What this task involves » Please output the full listing, character for character.

Recorded data »
* * * * *

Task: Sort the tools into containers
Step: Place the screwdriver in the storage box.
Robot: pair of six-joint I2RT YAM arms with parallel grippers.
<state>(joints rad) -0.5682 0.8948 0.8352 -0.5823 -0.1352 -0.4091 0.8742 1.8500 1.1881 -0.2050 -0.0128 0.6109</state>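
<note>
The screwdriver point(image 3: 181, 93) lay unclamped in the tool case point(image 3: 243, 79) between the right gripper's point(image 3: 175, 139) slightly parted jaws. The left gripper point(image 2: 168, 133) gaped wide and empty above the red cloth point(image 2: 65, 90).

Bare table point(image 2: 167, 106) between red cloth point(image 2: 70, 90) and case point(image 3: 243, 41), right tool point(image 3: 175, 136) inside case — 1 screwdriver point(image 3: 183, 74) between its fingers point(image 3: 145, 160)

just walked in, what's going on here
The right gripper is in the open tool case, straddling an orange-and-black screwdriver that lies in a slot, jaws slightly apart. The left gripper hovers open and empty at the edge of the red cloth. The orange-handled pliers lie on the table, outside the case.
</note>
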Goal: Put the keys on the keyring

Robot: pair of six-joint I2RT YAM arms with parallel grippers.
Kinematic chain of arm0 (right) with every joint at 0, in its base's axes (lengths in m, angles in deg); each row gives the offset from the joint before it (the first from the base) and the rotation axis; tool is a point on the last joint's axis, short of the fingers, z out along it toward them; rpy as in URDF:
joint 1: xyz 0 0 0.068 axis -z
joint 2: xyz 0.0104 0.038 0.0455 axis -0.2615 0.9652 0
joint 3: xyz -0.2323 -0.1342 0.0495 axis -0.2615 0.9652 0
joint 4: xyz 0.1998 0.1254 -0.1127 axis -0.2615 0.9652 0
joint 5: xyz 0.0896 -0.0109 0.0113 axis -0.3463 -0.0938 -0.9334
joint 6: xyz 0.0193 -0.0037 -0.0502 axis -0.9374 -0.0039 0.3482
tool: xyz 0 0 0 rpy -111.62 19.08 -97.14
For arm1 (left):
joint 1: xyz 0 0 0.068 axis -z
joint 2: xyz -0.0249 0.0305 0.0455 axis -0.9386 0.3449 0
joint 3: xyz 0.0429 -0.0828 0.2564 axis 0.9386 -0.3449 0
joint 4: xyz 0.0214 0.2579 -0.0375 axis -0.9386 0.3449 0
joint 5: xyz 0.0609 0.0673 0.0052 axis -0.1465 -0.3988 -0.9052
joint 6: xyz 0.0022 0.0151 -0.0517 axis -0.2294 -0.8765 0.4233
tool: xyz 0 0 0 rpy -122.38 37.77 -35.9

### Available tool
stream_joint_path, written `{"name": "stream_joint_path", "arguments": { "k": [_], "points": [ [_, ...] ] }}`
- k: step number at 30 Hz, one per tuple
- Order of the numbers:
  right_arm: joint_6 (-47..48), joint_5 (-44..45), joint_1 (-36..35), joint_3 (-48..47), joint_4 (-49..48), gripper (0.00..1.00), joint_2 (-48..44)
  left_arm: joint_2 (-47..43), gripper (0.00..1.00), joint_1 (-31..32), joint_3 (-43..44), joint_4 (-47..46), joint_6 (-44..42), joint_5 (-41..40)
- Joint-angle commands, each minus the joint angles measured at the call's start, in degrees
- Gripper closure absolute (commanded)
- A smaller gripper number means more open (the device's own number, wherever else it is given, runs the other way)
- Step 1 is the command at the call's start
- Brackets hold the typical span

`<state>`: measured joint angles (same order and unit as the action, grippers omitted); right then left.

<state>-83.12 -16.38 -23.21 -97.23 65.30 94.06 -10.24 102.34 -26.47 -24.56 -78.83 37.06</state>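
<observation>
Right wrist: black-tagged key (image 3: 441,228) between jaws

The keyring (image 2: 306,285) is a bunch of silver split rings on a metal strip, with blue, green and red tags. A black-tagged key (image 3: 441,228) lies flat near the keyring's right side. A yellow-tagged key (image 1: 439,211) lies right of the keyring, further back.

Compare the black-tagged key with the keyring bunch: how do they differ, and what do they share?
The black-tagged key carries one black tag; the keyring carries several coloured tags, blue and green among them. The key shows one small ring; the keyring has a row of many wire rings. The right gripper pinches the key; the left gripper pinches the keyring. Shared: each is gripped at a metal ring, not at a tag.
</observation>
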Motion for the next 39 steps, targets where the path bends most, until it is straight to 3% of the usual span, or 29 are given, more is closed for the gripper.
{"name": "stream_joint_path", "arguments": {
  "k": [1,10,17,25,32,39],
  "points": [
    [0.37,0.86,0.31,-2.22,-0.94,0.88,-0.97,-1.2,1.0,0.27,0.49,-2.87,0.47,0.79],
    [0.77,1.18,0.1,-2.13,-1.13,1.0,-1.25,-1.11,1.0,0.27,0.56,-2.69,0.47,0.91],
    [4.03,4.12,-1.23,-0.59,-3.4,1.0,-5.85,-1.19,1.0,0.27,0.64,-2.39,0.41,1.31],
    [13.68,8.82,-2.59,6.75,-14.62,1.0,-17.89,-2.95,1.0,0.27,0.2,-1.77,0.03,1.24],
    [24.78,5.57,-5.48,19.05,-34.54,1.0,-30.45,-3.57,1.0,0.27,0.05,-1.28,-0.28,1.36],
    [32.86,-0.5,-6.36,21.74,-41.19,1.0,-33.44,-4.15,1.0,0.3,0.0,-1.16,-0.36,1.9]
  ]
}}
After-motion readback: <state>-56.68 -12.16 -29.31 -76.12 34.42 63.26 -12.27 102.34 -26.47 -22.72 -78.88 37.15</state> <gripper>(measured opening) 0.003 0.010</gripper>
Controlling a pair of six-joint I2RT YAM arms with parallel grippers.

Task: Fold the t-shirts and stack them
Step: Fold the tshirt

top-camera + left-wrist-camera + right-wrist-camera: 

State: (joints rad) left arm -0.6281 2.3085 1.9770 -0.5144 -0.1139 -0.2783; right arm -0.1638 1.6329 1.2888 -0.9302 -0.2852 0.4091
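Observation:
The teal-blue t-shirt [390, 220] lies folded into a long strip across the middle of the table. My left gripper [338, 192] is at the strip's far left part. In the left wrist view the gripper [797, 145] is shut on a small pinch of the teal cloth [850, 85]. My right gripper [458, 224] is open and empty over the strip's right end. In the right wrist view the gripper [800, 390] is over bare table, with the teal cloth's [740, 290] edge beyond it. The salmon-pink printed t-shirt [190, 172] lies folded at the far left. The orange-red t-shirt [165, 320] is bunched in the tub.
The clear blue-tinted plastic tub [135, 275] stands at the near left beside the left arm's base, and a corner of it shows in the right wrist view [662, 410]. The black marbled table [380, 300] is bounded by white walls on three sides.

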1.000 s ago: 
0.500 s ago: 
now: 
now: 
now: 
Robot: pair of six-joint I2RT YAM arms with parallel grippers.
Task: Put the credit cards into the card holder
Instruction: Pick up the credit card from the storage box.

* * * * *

Task solution »
Task: Sort the tools into containers
Step: Place the screwdriver in the storage box.
Robot: pair of six-joint I2RT YAM arms with parallel grippers.
<state>(joints rad) -0.5682 0.8948 0.8352 -0.5823 -0.1352 -0.4091 0.8742 1.8500 1.1881 -0.2050 -0.0128 0.6109</state>
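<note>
The screwdriver point(image 3: 181, 93) lay unclamped in the tool case point(image 3: 243, 79) between the right gripper's point(image 3: 175, 139) slightly parted jaws. The left gripper point(image 2: 168, 133) gaped wide and empty above the red cloth point(image 2: 65, 90).

Bare table point(image 2: 167, 106) between red cloth point(image 2: 70, 90) and case point(image 3: 243, 41), right tool point(image 3: 175, 136) inside case — 1 screwdriver point(image 3: 183, 74) between its fingers point(image 3: 145, 160)

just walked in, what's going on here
The right gripper is in the open tool case, straddling an orange-and-black screwdriver that lies in a slot, jaws slightly apart. The left gripper hovers open and empty at the edge of the red cloth. The orange-handled pliers lie on the table, outside the case.
</note>
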Goal: Put the keys on the keyring

Robot: pair of six-joint I2RT YAM arms with parallel grippers.
Kinematic chain of arm0 (right) with every joint at 0, in its base's axes (lengths in m, angles in deg); each row gives the offset from the joint before it (the first from the base) and the rotation axis; tool is a point on the last joint's axis, short of the fingers, z out along it toward them; rpy as in URDF:
joint 1: xyz 0 0 0.068 axis -z
joint 2: xyz 0.0104 0.038 0.0455 axis -0.2615 0.9652 0
joint 3: xyz -0.2323 -0.1342 0.0495 axis -0.2615 0.9652 0
joint 4: xyz 0.1998 0.1254 -0.1127 axis -0.2615 0.9652 0
joint 5: xyz 0.0896 -0.0109 0.0113 axis -0.3463 -0.0938 -0.9334
joint 6: xyz 0.0193 -0.0037 -0.0502 axis -0.9374 -0.0039 0.3482
tool: xyz 0 0 0 rpy -111.62 19.08 -97.14
For arm1 (left):
joint 1: xyz 0 0 0.068 axis -z
joint 2: xyz -0.0249 0.0305 0.0455 axis -0.9386 0.3449 0
joint 3: xyz 0.0429 -0.0828 0.2564 axis 0.9386 -0.3449 0
joint 4: xyz 0.0214 0.2579 -0.0375 axis -0.9386 0.3449 0
joint 5: xyz 0.0609 0.0673 0.0052 axis -0.1465 -0.3988 -0.9052
joint 6: xyz 0.0022 0.0151 -0.0517 axis -0.2294 -0.8765 0.4233
tool: xyz 0 0 0 rpy -122.38 37.77 -35.9

### Available tool
stream_joint_path, written `{"name": "stream_joint_path", "arguments": { "k": [_], "points": [ [_, ...] ] }}`
- k: step number at 30 Hz, one per tuple
- Order of the numbers:
  right_arm: joint_6 (-47..48), joint_5 (-44..45), joint_1 (-36..35), joint_3 (-48..47), joint_4 (-49..48), gripper (0.00..1.00), joint_2 (-48..44)
  left_arm: joint_2 (-47..43), gripper (0.00..1.00), joint_1 (-31..32), joint_3 (-43..44), joint_4 (-47..46), joint_6 (-44..42), joint_5 (-41..40)
- Joint-angle commands, each minus the joint angles measured at the call's start, in degrees
- Gripper closure absolute (commanded)
- A smaller gripper number means more open (the device's own number, wherever else it is given, runs the other way)
- Step 1 is the command at the call's start
- Brackets hold the typical span

`<state>`: measured joint angles (same order and unit as the action, grippers omitted); right then left.

<state>-83.12 -16.38 -23.21 -97.23 65.30 94.06 -10.24 102.34 -26.47 -24.56 -78.83 37.06</state>
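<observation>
Right wrist: black-tagged key (image 3: 441,228) between jaws

The keyring (image 2: 306,285) is a bunch of silver split rings on a metal strip, with blue, green and red tags. A black-tagged key (image 3: 441,228) lies flat near the keyring's right side. A yellow-tagged key (image 1: 439,211) lies right of the keyring, further back.

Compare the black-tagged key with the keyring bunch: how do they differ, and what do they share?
The black-tagged key carries one black tag; the keyring carries several coloured tags, blue and green among them. The key shows one small ring; the keyring has a row of many wire rings. The right gripper pinches the key; the left gripper pinches the keyring. Shared: each is gripped at a metal ring, not at a tag.
</observation>
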Motion for the next 39 steps, targets where the path bends most, until it is straight to 3% of the usual span, or 29 are given, more is closed for the gripper.
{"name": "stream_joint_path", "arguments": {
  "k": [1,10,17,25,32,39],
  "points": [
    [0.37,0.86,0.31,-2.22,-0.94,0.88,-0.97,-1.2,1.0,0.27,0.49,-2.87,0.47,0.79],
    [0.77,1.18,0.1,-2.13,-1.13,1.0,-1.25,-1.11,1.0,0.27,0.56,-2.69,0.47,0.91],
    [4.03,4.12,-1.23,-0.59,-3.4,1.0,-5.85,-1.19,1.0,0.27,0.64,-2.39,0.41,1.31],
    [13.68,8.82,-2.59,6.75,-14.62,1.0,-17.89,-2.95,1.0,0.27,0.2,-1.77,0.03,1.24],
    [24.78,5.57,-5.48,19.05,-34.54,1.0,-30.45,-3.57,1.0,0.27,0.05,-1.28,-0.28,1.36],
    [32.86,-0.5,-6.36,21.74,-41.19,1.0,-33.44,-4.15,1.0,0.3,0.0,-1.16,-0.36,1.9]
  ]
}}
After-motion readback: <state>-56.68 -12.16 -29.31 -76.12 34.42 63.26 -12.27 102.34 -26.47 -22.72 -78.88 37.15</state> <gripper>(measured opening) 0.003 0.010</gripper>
Controlling a pair of six-joint I2RT YAM arms with parallel grippers.

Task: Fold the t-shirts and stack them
Step: Fold the tshirt

top-camera + left-wrist-camera + right-wrist-camera: 

State: (joints rad) left arm -0.6281 2.3085 1.9770 -0.5144 -0.1139 -0.2783; right arm -0.1638 1.6329 1.2888 -0.9302 -0.2852 0.4091
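Observation:
The teal-blue t-shirt [390, 220] lies folded into a long strip across the middle of the table. My left gripper [338, 192] is at the strip's far left part. In the left wrist view the gripper [797, 145] is shut on a small pinch of the teal cloth [850, 85]. My right gripper [458, 224] is open and empty over the strip's right end. In the right wrist view the gripper [800, 390] is over bare table, with the teal cloth's [740, 290] edge beyond it. The salmon-pink printed t-shirt [190, 172] lies folded at the far left. The orange-red t-shirt [165, 320] is bunched in the tub.
The clear blue-tinted plastic tub [135, 275] stands at the near left beside the left arm's base, and a corner of it shows in the right wrist view [662, 410]. The black marbled table [380, 300] is bounded by white walls on three sides.
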
1.000 s ago: 
0.500 s ago: 
now: 
now: 
now: 
Robot: pair of six-joint I2RT YAM arms with parallel grippers.
Task: Put the credit cards into the card holder
Instruction: Pick up the credit card from the storage box.

What was asked now has a complete answer.